Aim of the task =
Your task is to copy the listing exactly. Drop any pictures from the copy.

Given data =
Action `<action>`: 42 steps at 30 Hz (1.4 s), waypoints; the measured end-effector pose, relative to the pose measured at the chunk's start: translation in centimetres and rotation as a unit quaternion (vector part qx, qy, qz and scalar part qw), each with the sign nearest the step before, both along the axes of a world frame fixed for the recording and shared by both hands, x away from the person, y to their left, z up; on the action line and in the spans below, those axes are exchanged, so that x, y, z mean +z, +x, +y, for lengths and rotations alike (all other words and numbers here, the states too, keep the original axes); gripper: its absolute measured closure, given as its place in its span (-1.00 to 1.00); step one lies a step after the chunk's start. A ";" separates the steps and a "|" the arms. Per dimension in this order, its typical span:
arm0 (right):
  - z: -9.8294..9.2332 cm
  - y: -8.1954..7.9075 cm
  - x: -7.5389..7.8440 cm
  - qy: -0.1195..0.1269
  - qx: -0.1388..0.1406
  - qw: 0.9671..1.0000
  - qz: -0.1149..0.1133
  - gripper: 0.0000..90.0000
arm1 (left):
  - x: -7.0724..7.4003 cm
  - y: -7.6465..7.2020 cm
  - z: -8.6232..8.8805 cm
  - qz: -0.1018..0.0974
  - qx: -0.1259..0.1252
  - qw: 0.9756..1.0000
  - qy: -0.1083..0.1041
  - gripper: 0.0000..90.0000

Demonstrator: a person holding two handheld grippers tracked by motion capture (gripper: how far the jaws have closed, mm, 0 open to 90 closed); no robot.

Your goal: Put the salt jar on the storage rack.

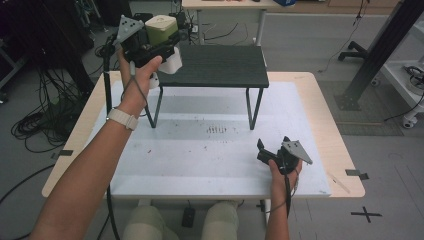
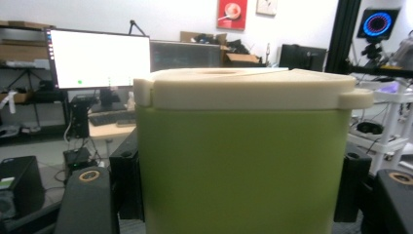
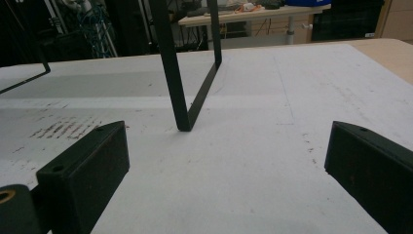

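1. Left claw (image 1: pixel 159 44): raised at the far-left corner of the counter (image 1: pixel 320 125), jaws pinching the green container (image 1: pixel 161 29) from both sides; in the left gripper view the black jaws press against its two flanks.
2. Green container (image 2: pixel 241 170): boxy green body with a cream lid (image 2: pixel 248 87), held upright, off the counter, just beside and slightly above the left end of the black shelf (image 1: pixel 212 66).
3. Black shelf: slatted top on thin metal legs, standing at the far middle of the counter; its top lies to the right of the container, its long axis running left to right.
4. Right claw (image 1: pixel 264 151): low at the near-right of the counter, jaws spread wide with nothing between them; its view looks toward a shelf leg (image 3: pixel 182 87).
5. Governing relation: the shelf top sits immediately right of the held container; the left hand is much nearer, so a short rightward carry and lowering seems the likely placement.
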State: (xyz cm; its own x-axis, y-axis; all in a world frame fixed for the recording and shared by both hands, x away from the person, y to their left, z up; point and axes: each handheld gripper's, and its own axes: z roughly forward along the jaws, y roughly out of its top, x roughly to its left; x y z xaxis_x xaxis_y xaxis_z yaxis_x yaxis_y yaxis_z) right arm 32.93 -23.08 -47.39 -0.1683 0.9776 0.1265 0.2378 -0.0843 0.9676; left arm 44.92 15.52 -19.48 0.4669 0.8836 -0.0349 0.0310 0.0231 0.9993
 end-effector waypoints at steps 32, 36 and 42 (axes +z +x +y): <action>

Output for this exercise =
Action `<action>`: 42 steps at 30 Hz (1.4 s), waypoints; the measured end-effector pose, relative to the pose measured at the chunk's start: translation in centimetres and rotation as a unit quaternion (vector part qx, qy, qz and scalar part qw), each with the sign nearest the step before, both along the axes of a world frame fixed for the recording and shared by both hands, x away from the person, y to their left, z up; on the action line and in the spans below, those axes are exchanged, so that x, y, z mean +z, +x, +y, for lengths and rotations alike (all other words and numbers here, the states too, keep the original axes); gripper: its absolute measured closure, given as its place in its span (-1.00 to 1.00); step one lies a step after the chunk's start. A ";" separates the steps and a "|" the arms. Per dimension in this order, its typical span:
arm0 (right):
  - z: -9.8294..9.2332 cm
  - y: -8.1954..7.9075 cm
  - x: -7.5389..7.8440 cm
  - qy: -0.1195..0.1269
  - qx: -0.1388..0.1406
  - qw: 0.9671..1.0000
  - qz: -0.1149..0.1133
  - gripper: 0.0000..90.0000
arm1 (left):
  - x: -7.0724..7.4003 cm
  - y: -7.6465..7.2020 cm
  - z: -8.6232..8.8805 cm
  - qz: -0.1018..0.0974
  - qx: -0.1259..0.1252
  - qw: 0.9756..1.0000
  - qy: -0.1083..0.1041
  - gripper: 0.0000..90.0000

Demonstrator: a person holding two handheld grippers tracked by motion capture (gripper: how far the jaws have closed, mm, 0 open to 90 closed); no robot.

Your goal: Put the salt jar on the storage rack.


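1. Left claw (image 1: pixel 159 44): raised at the far-left corner of the counter (image 1: pixel 320 125), jaws pinching the green container (image 1: pixel 161 29) from both sides; in the left gripper view the black jaws press against its two flanks.
2. Green container (image 2: pixel 241 170): boxy green body with a cream lid (image 2: pixel 248 87), held upright, off the counter, just beside and slightly above the left end of the black shelf (image 1: pixel 212 66).
3. Black shelf: slatted top on thin metal legs, standing at the far middle of the counter; its top lies to the right of the container, its long axis running left to right.
4. Right claw (image 1: pixel 264 151): low at the near-right of the counter, jaws spread wide with nothing between them; its view looks toward a shelf leg (image 3: pixel 182 87).
5. Governing relation: the shelf top sits immediately right of the held container; the left hand is much nearer, so a short rightward carry and lowering seems the likely placement.
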State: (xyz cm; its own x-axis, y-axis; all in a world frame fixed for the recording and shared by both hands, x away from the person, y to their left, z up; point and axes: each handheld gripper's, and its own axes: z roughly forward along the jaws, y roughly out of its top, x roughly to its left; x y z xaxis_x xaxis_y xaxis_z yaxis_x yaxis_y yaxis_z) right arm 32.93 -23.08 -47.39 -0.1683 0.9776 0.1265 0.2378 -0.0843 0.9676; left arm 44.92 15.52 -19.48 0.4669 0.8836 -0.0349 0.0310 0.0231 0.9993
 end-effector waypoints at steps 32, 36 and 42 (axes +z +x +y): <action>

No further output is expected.